4 Differentiation
In the previous section we looked at how to model growth mathematically, either with exponential functions in a continuous setting or sequences in a discrete setting. It would be useful to have a way to quantify how fast something was growing, and for that we turn to calculus.
4.1 Motivation
Consider the following scenario. You are standing on a bridge, holding a stone that you then drop. You might not be able to picture it exactly, but you might have the intuition that although it starts by falling quite slowly, it accelerates and becomes faster and faster in its fall.

The speed at which it falls increases because gravity pulls it towards the ground (centre of the mass of earth). Most of the time we consider the strength of the gravitational pull to be a constant, so the speed at which the stone is accelerating in a linear fashion, i.e. the amount that it speeds up is the same every second. This also means that the increasing speed can be modelled by a linear function (straight line with a positive gradient) and the acceleration by a constant function (a horizontal line).

What about the distance that it travelled down from where you initially held it? This is clearly also increasing. And it is increasing by the speed that it has. So as the speed increases, the rate of that the displacement increases, increases.

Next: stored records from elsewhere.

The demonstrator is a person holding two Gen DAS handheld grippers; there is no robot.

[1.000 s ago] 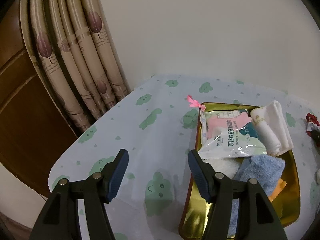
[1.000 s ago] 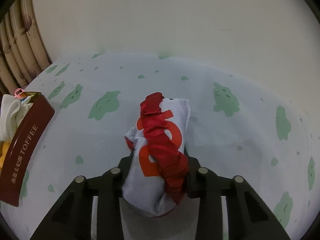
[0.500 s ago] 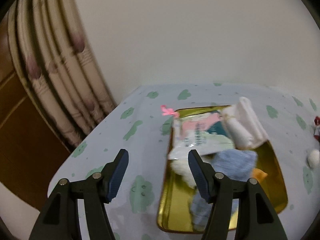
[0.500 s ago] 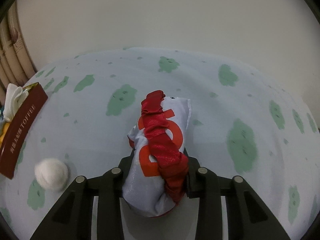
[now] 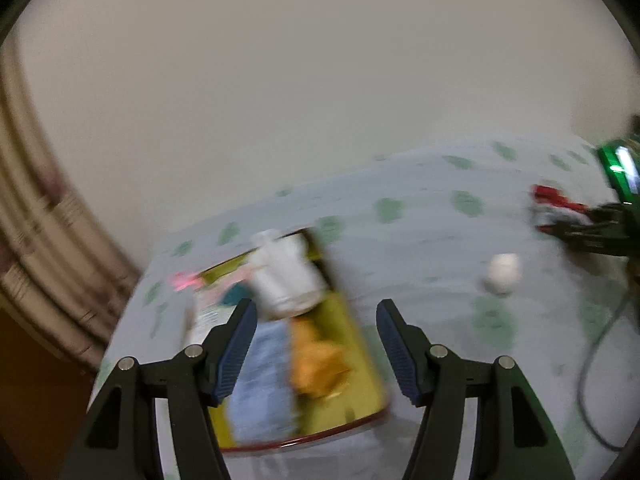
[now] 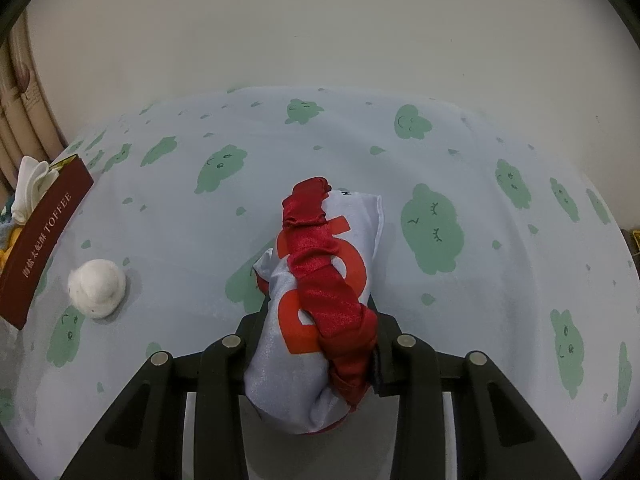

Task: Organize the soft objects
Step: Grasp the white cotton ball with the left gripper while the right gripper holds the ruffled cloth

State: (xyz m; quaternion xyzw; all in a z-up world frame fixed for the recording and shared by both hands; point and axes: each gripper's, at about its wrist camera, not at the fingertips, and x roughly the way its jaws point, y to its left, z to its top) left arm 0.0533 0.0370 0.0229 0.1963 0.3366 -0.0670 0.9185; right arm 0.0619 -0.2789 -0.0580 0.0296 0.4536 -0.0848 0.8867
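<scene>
My right gripper (image 6: 320, 320) is shut on a white cloth bundle with orange print and a red satin band (image 6: 320, 280), held over the cloud-print tablecloth. A white fluffy ball (image 6: 97, 288) lies on the cloth to its left, beside the dark red toffee tin (image 6: 40, 240). In the blurred left wrist view my left gripper (image 5: 316, 344) stands open above the gold inside of the tin (image 5: 344, 364), which holds a white rolled towel (image 5: 286, 280), a blue cloth (image 5: 260, 380), an orange cloth (image 5: 318, 360) and a packet. Far right there, the right gripper with the red-and-white bundle (image 5: 554, 204) and the white ball (image 5: 503, 272) show.
A curtain (image 5: 36, 208) hangs at the left beyond the table edge. A cable (image 5: 596, 344) trails over the tablecloth at the right. A plain wall stands behind the table. A green lit object (image 5: 622, 168) shows at the far right.
The left gripper has swung right and rolled, so the tin now lies under and between its fingers and the view blurs. The right gripper moved with its bundle; the white ball came into view at left.
</scene>
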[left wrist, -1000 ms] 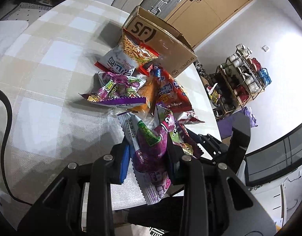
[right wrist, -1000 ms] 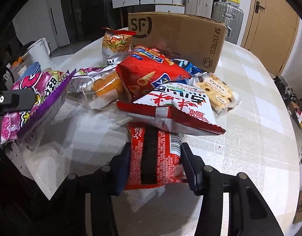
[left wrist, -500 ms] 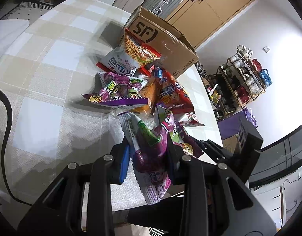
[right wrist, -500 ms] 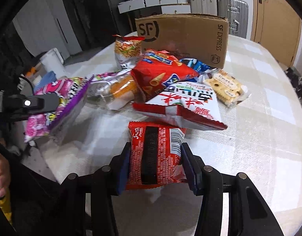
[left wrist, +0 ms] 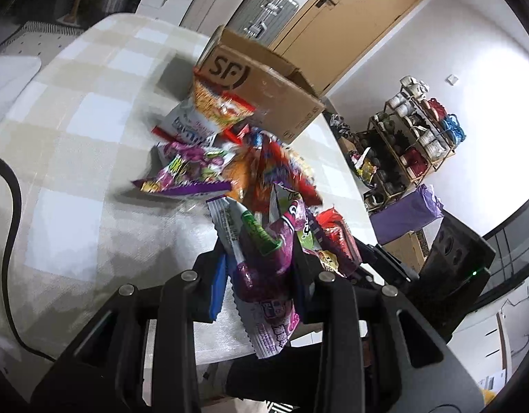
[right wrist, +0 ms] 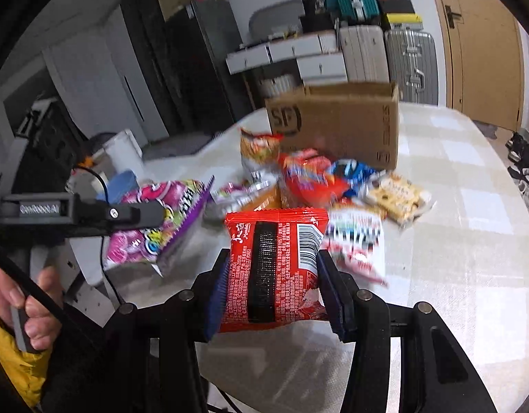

How are acceleration, velocity, and distance travelled related?

4.1.1 Intuition
We know that the gradient of a straight line is a constant; the very definition of a straight line is that the \(y\) value increases in a constant fashion. That’s what makes it linear!
A quadratic is a function that increases, increasingly; its rate of change increases in a linear fashion.
Similarly, the arithmetic sequence of numbers \[ 4, 7, 10, 13, 16, \ldots \] increases in a linear fashion by adding \(3\) each time. On the other hand, the sequence \[ 2, 6, 13, 23, 36, 52, \ldots \] increases in a quadratic fashion because it increases first by \(4\), then by \(7\), then \(10\), \(13\), \(16\), and so on by the linear sequence that we just had before.
The gradient (or rate of change) of a quadratic is a linear function.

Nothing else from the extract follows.